Esta tendencia de desaceleración y posterior caída interanual, que se consolida por tercer mes consecutivo, rompe con años de crecimiento constante y subraya la vulnerabilidad de estos ingresos. Las remesas son un pilar fundamental para México, siendo la segunda fuente de divisas del país, solo superada por las exportaciones manufactureras. Su impacto se siente directamente en el bienestar de millones de hogares, financiando consumo básico, educación e incluso inversión en pequeños negocios.
Diversos factores convergen para explicar este comportamiento. Uno de los más influyentes es la desaceleración económica en Estados Unidos, principal origen de los envíos. Un mercado laboral menos dinámico o una menor capacidad de ahorro de los migrantes impacta directamente en su habilidad para enviar dinero. Además, el fortalecimiento del peso mexicano, conocido como el “superpeso”, aunque beneficia la estabilidad macroeconómica, también juega un papel complejo: si bien no reduce el monto en dólares enviados, sí disminuye la cantidad de pesos que reciben los beneficiarios en México. Esto podría influir en la decisión de los remitentes de ajustar los montos, al percibir que sus envíos rinden menos en moneda local.

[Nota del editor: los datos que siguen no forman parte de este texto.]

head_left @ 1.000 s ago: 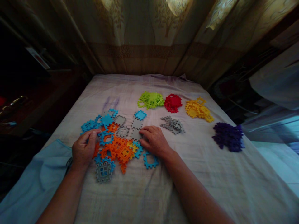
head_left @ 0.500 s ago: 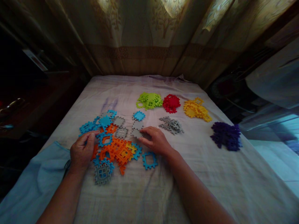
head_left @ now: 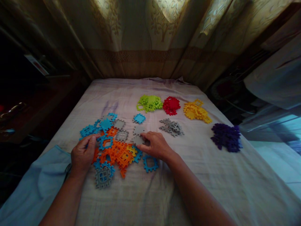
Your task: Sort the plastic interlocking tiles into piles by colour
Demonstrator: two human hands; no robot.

La persistencia de esta caída, después de un largo periodo de bonanza, genera incertidumbre sobre el panorama económico de 2024. Si la tendencia de descenso continúa, podría mermar el poder adquisitivo de muchas familias, impactar el consumo interno y, en última instancia, ralentizar el crecimiento económico del país. Es imperativo que las autoridades y analistas sigan de cerca estos indicadores para entender sus implicaciones a mediano y largo plazo en el tejido social y económico de México.